In an alternative embodiment, the executable instructions may be specifically configured to cause the highway user anomaly event locating device/apparatus to:
determining a main cell occupied by the user to be positioned at the reference time point as a perception abnormal main cell;
the sensing abnormal main cell is matched with a cell switching pair contained in a preset switching fingerprint library, and a cell occupied before abnormal sensing and a cell occupied after abnormal sensing are determined according to the matched cell switching pair, wherein the switching fingerprint library comprises at least one pair of cell switching pairs consisting of cells where switching occurs and cells switched to, which are included in each target driving road section, and expressway grid identifications corresponding to the switching position longitude and latitude of the cell switching pair;
determining MR data occupying a main cell in the MR data as the pre-abnormal-perception occupied cell as pre-abnormal-perception reporting data, and determining MR data occupying the main cell in the MR data as the post-abnormal-perception occupied cell as the post-abnormal-perception reporting data;
Determining an occupation starting time point of the user to be positioned for the sensing abnormal cell according to the reporting data before abnormal sensing, and determining an occupation ending time point of the user to be positioned for the sensing abnormal cell according to the reporting data after abnormal sensing;
and determining a coverage grid range of the sensing abnormal cell, and determining a target grid corresponding to the abnormal event according to the abnormal event sensing time point, the occupied starting time point, the occupied ending time point and the coverage grid range.

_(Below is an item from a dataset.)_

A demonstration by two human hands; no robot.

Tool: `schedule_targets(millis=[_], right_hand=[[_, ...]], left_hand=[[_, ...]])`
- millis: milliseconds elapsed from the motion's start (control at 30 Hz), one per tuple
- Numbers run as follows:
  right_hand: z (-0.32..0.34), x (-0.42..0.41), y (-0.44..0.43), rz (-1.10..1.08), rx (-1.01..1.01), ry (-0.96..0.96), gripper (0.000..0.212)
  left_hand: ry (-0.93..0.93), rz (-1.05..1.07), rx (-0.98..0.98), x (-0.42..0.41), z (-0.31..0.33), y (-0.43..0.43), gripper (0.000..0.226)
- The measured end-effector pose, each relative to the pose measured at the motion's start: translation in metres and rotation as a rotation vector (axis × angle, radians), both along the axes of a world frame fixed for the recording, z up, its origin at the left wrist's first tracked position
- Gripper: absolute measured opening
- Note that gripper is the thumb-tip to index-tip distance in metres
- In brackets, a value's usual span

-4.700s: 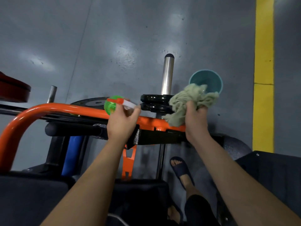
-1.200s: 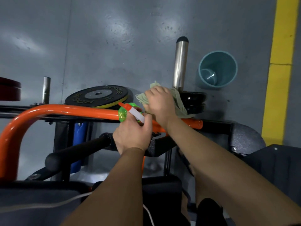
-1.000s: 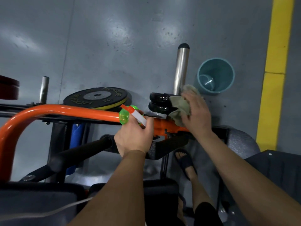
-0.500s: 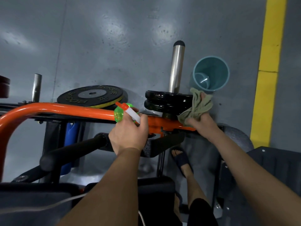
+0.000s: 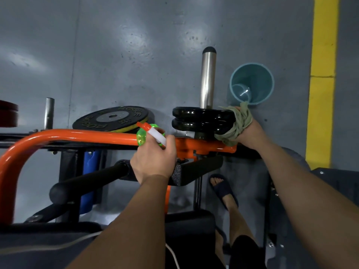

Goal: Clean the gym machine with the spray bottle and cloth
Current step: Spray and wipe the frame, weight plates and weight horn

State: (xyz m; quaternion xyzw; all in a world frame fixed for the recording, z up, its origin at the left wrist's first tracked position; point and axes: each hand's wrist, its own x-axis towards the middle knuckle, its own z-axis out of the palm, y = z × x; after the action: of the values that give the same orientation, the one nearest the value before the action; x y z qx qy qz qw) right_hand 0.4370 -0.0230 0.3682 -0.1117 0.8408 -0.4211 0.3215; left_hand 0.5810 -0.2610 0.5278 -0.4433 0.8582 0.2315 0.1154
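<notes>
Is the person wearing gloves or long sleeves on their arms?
No. The left hand and right hand have no gloves, and neither wrist shows a watch or band. The arms are bare, with no sleeves in view.

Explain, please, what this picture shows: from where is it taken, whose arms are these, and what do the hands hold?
It is one view, from a camera worn on the person's head, looking down; the arms are that person's own. The left hand grips a green spray bottle over the orange bar of the gym machine. The right hand holds a grey-green cloth against two stacked black weight plates on a steel post. On the grey floor are a Rogue bumper plate and a teal bucket.
</notes>
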Motion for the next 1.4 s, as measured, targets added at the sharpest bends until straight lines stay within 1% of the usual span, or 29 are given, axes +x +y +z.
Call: schedule_targets(millis=[67,133,167,267,333,400,433,467,567,600,633,700,767,800,833,867,900,967,1000,1067,1100,1167,1233,1267,1300,1367,1400], right_hand=[[-0.003,-0.001,-0.002,0.024,0.102,0.029,0.088],[-0.004,0.003,-0.010,0.021,0.194,0.090,0.078],[0.000,0.007,-0.016,-0.014,0.230,0.115,0.074],[0.022,0.018,-0.043,-0.100,0.329,0.231,0.072],[0.046,0.028,-0.068,-0.073,0.469,0.383,0.060],[0.069,0.037,-0.105,0.001,0.606,0.409,0.052],[0.074,0.042,-0.124,0.051,0.640,0.399,0.052],[0.076,0.044,-0.142,0.108,0.622,0.396,0.054],[0.072,0.041,-0.178,0.345,0.412,0.433,0.048],[0.071,0.037,-0.181,0.386,0.346,0.411,0.049],[0.071,0.033,-0.179,0.384,0.275,0.371,0.053],[0.075,0.031,-0.166,0.264,0.169,0.369,0.055],[0.078,0.036,-0.139,0.051,0.164,0.507,0.044],[0.074,0.039,-0.119,-0.077,0.133,0.494,0.039],[0.070,0.040,-0.098,-0.215,0.092,0.403,0.038],[0.063,0.039,-0.076,-0.346,0.076,0.258,0.039],[0.053,0.035,-0.054,-0.447,0.102,0.119,0.041],[0.038,0.019,-0.025,-0.535,0.185,-0.072,0.039],[0.034,0.013,-0.022,-0.556,0.206,-0.104,0.037],[0.034,0.006,-0.037,-0.643,0.221,-0.104,0.034],[0.038,0.007,-0.049,-0.688,0.206,-0.066,0.033],[0.055,0.019,-0.071,-0.726,0.136,0.036,0.039],[0.064,0.041,-0.080,-0.632,0.029,0.074,0.054],[0.065,0.050,-0.078,-0.522,-0.030,0.080,0.063],[0.061,0.056,-0.072,-0.362,-0.065,0.125,0.073],[0.044,0.056,-0.051,0.016,0.009,0.320,0.093],[0.034,0.050,-0.038,0.134,0.047,0.380,0.100]], left_hand=[[0.009,0.001,0.010,0.000,0.000,-0.001,0.021],[0.019,0.001,0.008,0.001,-0.001,-0.002,0.021],[0.020,-0.003,0.006,0.001,-0.002,-0.002,0.022],[0.017,-0.001,0.004,0.001,-0.002,-0.002,0.024],[0.025,-0.008,-0.001,0.001,-0.002,-0.001,0.025],[0.011,-0.010,-0.009,-0.001,-0.002,-0.001,0.029],[-0.004,-0.009,-0.021,0.000,-0.003,-0.001,0.033],[-0.019,-0.005,-0.036,-0.001,-0.004,-0.001,0.036],[-0.023,0.024,-0.055,-0.002,-0.004,0.001,0.042],[-0.014,0.033,-0.056,-0.002,-0.004,0.001,0.042],[-0.011,0.039,-0.054,-0.002,-0.003,0.001,0.041],[-0.017,0.058,-0.050,-0.002,-0.003,0.000,0.038],[-0.022,0.065,-0.045,-0.001,-0.003,0.000,0.038],[-0.024,0.067,-0.041,-0.002,-0.003,0.000,0.038],[-0.028,0.065,-0.035,-0.002,-0.003,-0.001,0.037],[-0.033,0.061,-0.031,-0.002,-0.003,-0.001,0.035],[-0.037,0.057,-0.027,-0.002,-0.002,-0.001,0.032],[-0.028,0.040,-0.018,-0.002,-0.001,-0.002,0.027],[-0.021,0.036,-0.018,-0.001,-0.001,-0.003,0.026],[-0.006,0.032,-0.028,-0.001,-0.001,-0.003,0.028],[-0.004,0.032,-0.031,-0.001,-0.001,-0.003,0.030],[-0.016,0.025,-0.034,-0.002,-0.001,-0.004,0.034],[-0.033,0.029,-0.038,-0.002,-0.001,-0.004,0.036],[-0.036,0.031,-0.037,-0.003,-0.001,-0.004,0.036],[-0.043,0.031,-0.042,-0.003,-0.001,-0.003,0.036],[-0.055,0.033,-0.056,-0.002,-0.003,-0.003,0.038],[-0.052,0.034,-0.059,-0.002,-0.004,-0.003,0.039]])
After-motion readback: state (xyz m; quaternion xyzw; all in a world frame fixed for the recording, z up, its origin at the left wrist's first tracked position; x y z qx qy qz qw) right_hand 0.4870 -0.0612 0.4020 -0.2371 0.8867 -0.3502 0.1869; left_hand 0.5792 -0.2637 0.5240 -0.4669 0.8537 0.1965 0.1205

In an alternative embodiment, the executable instructions may be specifically configured to cause the highway user anomaly event locating device/apparatus to:
determining a ratio of taking the interval duration between the abnormal event sensing time point and the occupation starting time point as a numerator and taking the interval duration between the occupation ending time point and the occupation starting time point as a denominator as a target movement multiple;
and determining a target grid corresponding to the abnormal event according to the target movement multiple, the number of the covered grids and the grid coverage of the sensing abnormal cell.

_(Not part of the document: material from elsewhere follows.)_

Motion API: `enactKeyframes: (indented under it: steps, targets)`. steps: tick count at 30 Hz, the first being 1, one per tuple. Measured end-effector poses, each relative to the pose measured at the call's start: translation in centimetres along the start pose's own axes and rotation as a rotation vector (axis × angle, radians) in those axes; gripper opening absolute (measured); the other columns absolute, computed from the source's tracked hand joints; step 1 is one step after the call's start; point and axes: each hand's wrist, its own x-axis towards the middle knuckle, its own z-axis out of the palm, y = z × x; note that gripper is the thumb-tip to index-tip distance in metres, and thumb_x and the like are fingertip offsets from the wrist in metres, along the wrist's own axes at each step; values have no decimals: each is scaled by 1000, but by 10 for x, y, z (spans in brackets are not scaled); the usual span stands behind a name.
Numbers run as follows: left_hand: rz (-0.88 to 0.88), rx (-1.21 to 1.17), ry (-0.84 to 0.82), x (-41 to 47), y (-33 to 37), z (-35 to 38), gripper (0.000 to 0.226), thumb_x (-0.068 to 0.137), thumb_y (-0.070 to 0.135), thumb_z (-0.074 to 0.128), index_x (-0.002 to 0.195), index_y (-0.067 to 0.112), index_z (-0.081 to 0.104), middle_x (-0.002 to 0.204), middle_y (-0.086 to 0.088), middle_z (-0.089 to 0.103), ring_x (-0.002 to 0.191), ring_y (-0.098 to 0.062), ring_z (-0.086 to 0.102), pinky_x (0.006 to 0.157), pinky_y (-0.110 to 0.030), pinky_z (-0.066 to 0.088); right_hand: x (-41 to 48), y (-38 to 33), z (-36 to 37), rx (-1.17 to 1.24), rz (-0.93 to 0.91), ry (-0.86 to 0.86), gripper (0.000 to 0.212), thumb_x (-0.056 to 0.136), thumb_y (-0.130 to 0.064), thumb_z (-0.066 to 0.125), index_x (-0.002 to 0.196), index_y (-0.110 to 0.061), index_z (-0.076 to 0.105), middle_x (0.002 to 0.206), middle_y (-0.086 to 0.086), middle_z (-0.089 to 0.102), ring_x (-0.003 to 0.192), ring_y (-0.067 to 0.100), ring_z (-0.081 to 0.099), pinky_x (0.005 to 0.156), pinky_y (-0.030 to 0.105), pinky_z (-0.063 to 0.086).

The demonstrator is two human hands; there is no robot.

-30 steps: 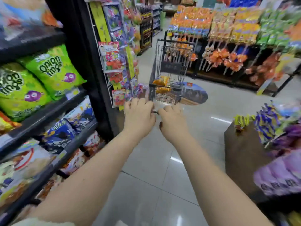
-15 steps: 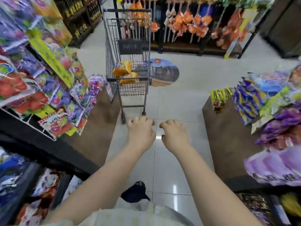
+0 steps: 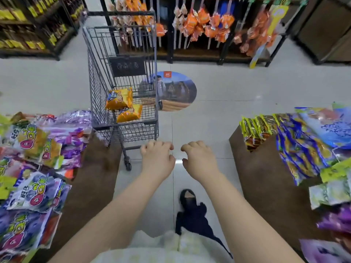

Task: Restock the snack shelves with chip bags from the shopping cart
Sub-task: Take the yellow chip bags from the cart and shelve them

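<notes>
Since half a second earlier the person had stepped nearer the grey wire shopping cart (image 3: 98,76), which loomed larger and further left in the head view. A dark shoe (image 3: 190,201) had swung forward between the arms.

Two orange crinkled-foil chip bags (image 3: 119,98) lay on the basket floor toward its near end, one overlapping the other. Both were puffed with air and looked undamaged, light and slippery, probably easy to crush if squeezed. No other stock showed in the basket.

The left hand (image 3: 157,158) and right hand (image 3: 199,160) were side by side just short of the cart's near end, fingers curled under and holding nothing. Whether the left knuckles brushed the lower frame bar could not be told.

I judged this the walk-up to fetch more stock, with little left to shelve. The next move would call for a reach over the near rim and down to grip a bag by its top seam.

A brown display surface (image 3: 262,177) heaped with blue and yellow packets (image 3: 303,145) stood on the right. Purple sweet packs (image 3: 38,188) lay on the left.
</notes>
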Motion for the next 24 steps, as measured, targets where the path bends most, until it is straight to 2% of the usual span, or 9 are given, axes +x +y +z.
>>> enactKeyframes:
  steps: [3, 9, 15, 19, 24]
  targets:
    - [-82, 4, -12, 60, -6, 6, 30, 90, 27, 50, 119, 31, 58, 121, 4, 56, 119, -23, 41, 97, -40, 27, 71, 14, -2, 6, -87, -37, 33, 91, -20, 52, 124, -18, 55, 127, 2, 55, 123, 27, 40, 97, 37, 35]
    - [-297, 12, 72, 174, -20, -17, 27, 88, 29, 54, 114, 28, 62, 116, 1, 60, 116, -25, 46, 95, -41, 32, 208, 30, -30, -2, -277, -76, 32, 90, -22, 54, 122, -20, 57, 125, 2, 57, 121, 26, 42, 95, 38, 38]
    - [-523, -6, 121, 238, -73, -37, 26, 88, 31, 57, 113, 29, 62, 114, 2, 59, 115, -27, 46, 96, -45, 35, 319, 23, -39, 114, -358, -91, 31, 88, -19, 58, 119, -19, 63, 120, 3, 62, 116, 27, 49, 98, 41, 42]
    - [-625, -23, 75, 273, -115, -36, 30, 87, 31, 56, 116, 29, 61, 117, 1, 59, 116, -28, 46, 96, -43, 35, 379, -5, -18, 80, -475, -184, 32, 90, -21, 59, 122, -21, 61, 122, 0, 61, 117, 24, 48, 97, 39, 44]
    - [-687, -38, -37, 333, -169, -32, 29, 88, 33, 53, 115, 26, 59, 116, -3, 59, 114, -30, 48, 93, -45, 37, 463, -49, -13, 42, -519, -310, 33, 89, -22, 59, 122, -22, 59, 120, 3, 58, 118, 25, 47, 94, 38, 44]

In an alternative embodiment, the executable instructions may be specifically configured to cause the highway user anomaly event locating device/apparatus to:
Acquiring multiple network pulling data, and determining switching information corresponding to each expressway identifier according to the multiple network pulling data;
determining a cell where switching occurs and a cell of a target cell to which switching is performed as a pair of cell switching pairs according to the switching information;
determining a cell switching pair identifier and a switching position longitude and latitude corresponding to the cell switching pair;
matching the longitude and latitude of the switching position with the longitude and latitude of the grids in the expressway fingerprint library, obtaining expressway grid identifications corresponding to the matched longitude and latitude of the grids, and determining the expressway grid identifications, the cell switching pair identifications and the switching position longitude and latitude corresponding to each expressway identification as one fingerprint in the cell switching fingerprint library.

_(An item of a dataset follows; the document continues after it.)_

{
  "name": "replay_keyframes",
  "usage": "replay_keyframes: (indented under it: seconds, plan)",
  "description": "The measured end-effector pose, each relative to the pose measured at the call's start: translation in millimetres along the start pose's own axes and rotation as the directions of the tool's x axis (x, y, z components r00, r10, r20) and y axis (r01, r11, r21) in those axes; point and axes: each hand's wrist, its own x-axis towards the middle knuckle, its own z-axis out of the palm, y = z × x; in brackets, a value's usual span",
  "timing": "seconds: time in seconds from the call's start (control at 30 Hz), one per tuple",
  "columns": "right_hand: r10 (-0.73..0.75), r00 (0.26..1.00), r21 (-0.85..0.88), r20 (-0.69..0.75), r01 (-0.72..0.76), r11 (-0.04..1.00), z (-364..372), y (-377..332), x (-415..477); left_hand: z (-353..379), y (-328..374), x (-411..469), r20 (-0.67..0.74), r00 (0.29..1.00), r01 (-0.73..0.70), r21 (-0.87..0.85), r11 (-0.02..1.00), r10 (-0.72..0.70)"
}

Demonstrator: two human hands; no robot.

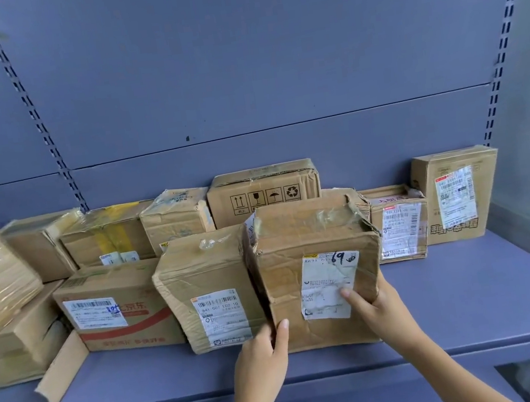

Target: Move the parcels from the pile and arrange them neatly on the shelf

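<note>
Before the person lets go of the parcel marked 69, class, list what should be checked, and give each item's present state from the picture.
1. Left hand grips the parcel marked 69 at its lower left edge: ok.
2. Right hand holds its right side, thumb on the label: ok.
3. Label faces outward: ok.
4. Flush against the neighbouring parcel: not ok, a dark gap shows.
5. Base flat on the shelf: cannot tell.
6. Bare shelf to its right: ok.

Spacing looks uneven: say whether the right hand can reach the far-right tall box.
Probably yes: only bare shelf lies between the right hand and the tall box, once it releases the 69 box.
</note>
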Motion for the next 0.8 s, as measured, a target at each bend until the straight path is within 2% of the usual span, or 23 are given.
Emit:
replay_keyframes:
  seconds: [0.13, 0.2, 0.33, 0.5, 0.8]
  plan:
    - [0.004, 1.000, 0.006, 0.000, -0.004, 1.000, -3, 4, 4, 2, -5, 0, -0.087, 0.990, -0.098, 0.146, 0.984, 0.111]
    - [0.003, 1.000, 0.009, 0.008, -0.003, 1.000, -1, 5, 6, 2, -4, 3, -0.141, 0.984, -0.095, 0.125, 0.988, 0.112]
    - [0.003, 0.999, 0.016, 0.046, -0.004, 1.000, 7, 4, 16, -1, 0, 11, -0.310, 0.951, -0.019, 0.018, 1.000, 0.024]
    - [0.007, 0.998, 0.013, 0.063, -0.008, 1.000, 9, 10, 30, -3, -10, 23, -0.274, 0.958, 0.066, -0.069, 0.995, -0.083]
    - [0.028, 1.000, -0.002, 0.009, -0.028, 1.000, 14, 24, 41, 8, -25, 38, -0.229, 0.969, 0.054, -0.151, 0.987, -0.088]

In an alternative embodiment, the executable instructions may be specifically configured to cause the highway user anomaly event locating device/apparatus to:
determining a running time interval and an average running speed of the user to be positioned on each expressway sub-section according to the MR data, wherein the expressway sub-section is a section between expressway connection points;
determining the average running speed of the user to be positioned according to the target running road section and the running time interval;
Determining whether the average running speed meets a speed threshold corresponding to the high-speed sub-section;
under the condition that the average running speed does not meet the corresponding threshold value, determining the number of tunnels, the number of industrial parameter cells and the number of non-industrial parameter cells corresponding to the occupied main cell of the user to be positioned in the running time interval as running road characteristic information;
determining the number of tunnels, the number of industrial parameter cells and the number of non-industrial parameter cells corresponding to the target driving road section as expressway reference information;
and determining whether the driving road characteristic information is matched with the expressway reference information, and determining the user to be positioned as an expressway user when the driving road characteristic information is matched with the expressway reference information.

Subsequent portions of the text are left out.